# 40 ways to induce labor naturally



## kygirl

I found this article earlier and thought some of you would like to know about these. I'm sure some have been posted on different threads, but I haven't tried all of them and I'm not sure how safe some of them are either, but it was just something I wanted to share... :)


*40 Ways to induce Labor Naturally:*

1. Acupressure - There are pressure points in the shoulder well, webbing between thumb and forefinger, heel and small of back.

2. Balsamic Vinegar - Add a dash to your salad. Definitely won't hurt to try!

3. Basil - Throw some in your cooking.

4. Black/Blue Cohosh - Taken in tea form is a common way to induce labor. Some midwives use it even during labor to increase slow contractions. There have been some studies claiming that it can have bad side effects for mother and/or baby however. I'd recommend research first.

5. Borage seed oil - Meant to have similar effects to evening primrose oil - dilating and effacing.

6. Bouncing on birth/exercise ball - Spreading your legs as well as the moving up and down can help the baby move down.

7. Bumpy car ride - Sometimes the baby just needs a bit of a jiggle!

8. Castor oil - Statistically speaking it only works on 57% of women and causes lovely things like diarrhoea and sometimes, vomiting. The theory is that the cramps in the bowel set off contractions. Opinion is still out on whether castor oil causes babies to pass meconium in the womb but a) most women using castor oil are overdue and b) babies that are overdue are more likely to pass meconium so you do the maths!

9. Chinese food - Not sure why, but some people have claimed this works a treat. Or maybe they just ate Chinese food all the time anyway, so they blamed it for the onset of labor. Worth a try!

10. Clary sage oil - Use for aromatherapy as an oil or in a candle.

11. Dancing - Don't do anything too drastic - pole dancing might be a bit much! But if you get in there and swing your hips around a lot, there's a chance baby might think about coming out.

12. Eggplant - Many people swear by eggplant parmigiana.

13. Evening primrose oil - Can be taken orally from 35 weeks and used internally (good idea to do this at night and use a panty liner) from 38 weeks. It's meant to soften the cervix so that even if you do get induced, the doctor may be able to break your waters and not need any further intervention to bring on labor.

14. Galloping - Many women claim that imitating a horse can help start labor.
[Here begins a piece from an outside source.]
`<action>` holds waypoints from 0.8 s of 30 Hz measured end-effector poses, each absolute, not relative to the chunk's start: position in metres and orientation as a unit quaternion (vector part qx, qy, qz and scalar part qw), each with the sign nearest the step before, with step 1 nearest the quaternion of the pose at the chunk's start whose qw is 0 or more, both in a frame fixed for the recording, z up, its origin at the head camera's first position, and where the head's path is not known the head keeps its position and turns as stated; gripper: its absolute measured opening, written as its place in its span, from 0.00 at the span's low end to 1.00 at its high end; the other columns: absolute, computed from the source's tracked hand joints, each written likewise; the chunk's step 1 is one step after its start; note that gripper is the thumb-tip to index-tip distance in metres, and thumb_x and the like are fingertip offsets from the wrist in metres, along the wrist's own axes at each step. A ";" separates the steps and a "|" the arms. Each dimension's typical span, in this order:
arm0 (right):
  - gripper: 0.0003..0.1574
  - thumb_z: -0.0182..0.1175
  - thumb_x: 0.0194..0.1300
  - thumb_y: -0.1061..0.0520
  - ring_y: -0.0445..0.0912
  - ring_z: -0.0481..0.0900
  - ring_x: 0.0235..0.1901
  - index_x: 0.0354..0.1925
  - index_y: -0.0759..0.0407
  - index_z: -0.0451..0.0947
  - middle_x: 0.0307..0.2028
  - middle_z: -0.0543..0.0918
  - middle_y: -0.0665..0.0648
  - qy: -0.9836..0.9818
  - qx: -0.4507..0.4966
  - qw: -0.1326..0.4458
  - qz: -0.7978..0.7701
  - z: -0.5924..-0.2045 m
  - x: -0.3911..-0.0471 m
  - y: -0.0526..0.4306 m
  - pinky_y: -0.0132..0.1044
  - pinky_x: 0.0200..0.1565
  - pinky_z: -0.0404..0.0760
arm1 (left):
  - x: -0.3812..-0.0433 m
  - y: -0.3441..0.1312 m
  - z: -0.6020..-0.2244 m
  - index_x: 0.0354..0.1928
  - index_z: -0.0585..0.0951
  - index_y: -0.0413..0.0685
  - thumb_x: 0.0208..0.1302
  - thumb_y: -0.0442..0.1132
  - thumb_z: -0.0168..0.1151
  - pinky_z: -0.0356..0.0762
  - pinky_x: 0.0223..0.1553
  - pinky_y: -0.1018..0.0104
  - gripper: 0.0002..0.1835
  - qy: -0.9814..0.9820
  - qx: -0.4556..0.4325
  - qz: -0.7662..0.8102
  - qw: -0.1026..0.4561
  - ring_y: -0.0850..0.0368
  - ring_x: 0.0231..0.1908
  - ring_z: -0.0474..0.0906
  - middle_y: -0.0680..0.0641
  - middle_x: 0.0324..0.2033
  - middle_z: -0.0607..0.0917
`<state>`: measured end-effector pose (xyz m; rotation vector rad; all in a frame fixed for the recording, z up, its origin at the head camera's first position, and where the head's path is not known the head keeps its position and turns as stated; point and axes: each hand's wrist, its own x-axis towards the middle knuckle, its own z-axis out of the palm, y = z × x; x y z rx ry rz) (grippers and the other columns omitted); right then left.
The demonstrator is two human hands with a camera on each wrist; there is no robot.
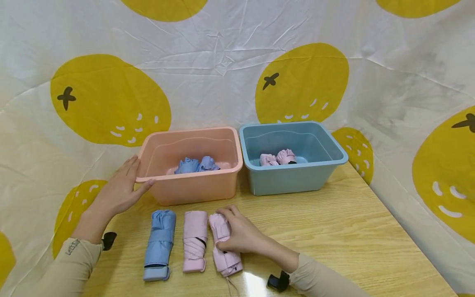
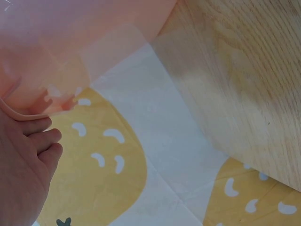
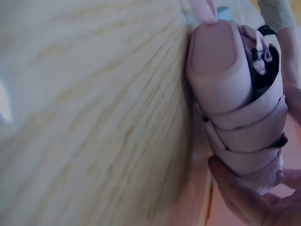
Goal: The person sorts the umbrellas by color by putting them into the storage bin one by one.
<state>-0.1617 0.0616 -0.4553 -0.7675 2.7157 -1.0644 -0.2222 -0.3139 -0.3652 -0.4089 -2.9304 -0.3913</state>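
The right hand (image 1: 243,235) curls its fingers round a folded pink umbrella (image 1: 224,244) lying near the front edge of the table (image 1: 334,231), a firm enough hold to lift it. The left hand (image 1: 120,189) rests flat, fingers straight, against the left rim of the pink bin (image 1: 193,167), apparently steadying it. Beside the held umbrella lie a second pink umbrella (image 1: 195,241) and a blue umbrella (image 1: 159,244), while the blue bin (image 1: 293,156) toward the back edge holds pink ones.
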 end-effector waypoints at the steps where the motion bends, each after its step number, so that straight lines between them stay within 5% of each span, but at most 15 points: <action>1: 0.60 0.80 0.46 0.46 0.50 0.79 0.57 0.75 0.48 0.67 0.68 0.70 0.55 0.896 -0.257 0.058 -0.356 -0.455 -0.161 0.062 0.42 0.54 0.82 | -0.222 -0.314 -0.365 0.81 0.42 0.30 0.77 0.65 0.50 0.49 0.74 0.28 0.53 -0.979 -0.136 -0.131 0.078 0.25 0.78 0.45 0.26 0.79 0.47; 8: 0.60 0.80 0.45 0.51 0.48 0.78 0.57 0.75 0.43 0.66 0.71 0.68 0.51 0.874 -0.275 0.026 -0.400 -0.445 -0.157 0.069 0.37 0.49 0.81 | -0.222 -0.315 -0.365 0.81 0.43 0.29 0.77 0.65 0.50 0.49 0.74 0.28 0.53 -0.979 -0.138 -0.128 0.080 0.25 0.77 0.46 0.25 0.79 0.47; 14: 0.59 0.81 0.46 0.56 0.49 0.76 0.61 0.74 0.50 0.67 0.71 0.65 0.52 0.845 -0.316 -0.039 -0.429 -0.436 -0.163 0.081 0.42 0.56 0.83 | -0.223 -0.314 -0.365 0.81 0.43 0.29 0.77 0.65 0.49 0.49 0.74 0.28 0.53 -0.979 -0.138 -0.127 0.079 0.25 0.77 0.45 0.26 0.79 0.47; 21: 0.58 0.80 0.46 0.67 0.54 0.75 0.59 0.74 0.54 0.68 0.72 0.64 0.58 0.784 -0.335 -0.078 -0.518 -0.416 -0.174 0.097 0.37 0.36 0.90 | -0.223 -0.313 -0.365 0.81 0.42 0.30 0.77 0.65 0.49 0.48 0.74 0.28 0.53 -0.980 -0.135 -0.128 0.075 0.25 0.78 0.45 0.26 0.80 0.46; 24: 0.58 0.79 0.46 0.70 0.57 0.75 0.60 0.74 0.57 0.67 0.72 0.63 0.60 0.766 -0.342 -0.102 -0.534 -0.405 -0.180 0.106 0.37 0.37 0.90 | -0.223 -0.313 -0.364 0.81 0.42 0.30 0.77 0.65 0.49 0.49 0.74 0.28 0.53 -0.980 -0.133 -0.129 0.074 0.25 0.78 0.45 0.26 0.80 0.46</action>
See the video further down!

15. Glass of Wine - The slight effects of the alcohol are said to bring on labor, however remember that drinking during pregnancy is NOT recommended. You might want to check this with your doctor first.

16. Golden seal - Taken in tablet form is easiest.

17. Kneeling on all fours - A friend of a friend was told to do this. Swing the hips back and forth. Her waters broke just a few minutes later. Coincidence? Maybe!

18. Licorice - Try to get the natural kind - it contains more licorice and usually less sugar. Like castor oil, some people claim that the slightly laxative effect can cause cramps in the bowel which lead to contractions.

19. Mandarin oil on heels - Had a friend recommend this. It didn't work for her, but worth a try!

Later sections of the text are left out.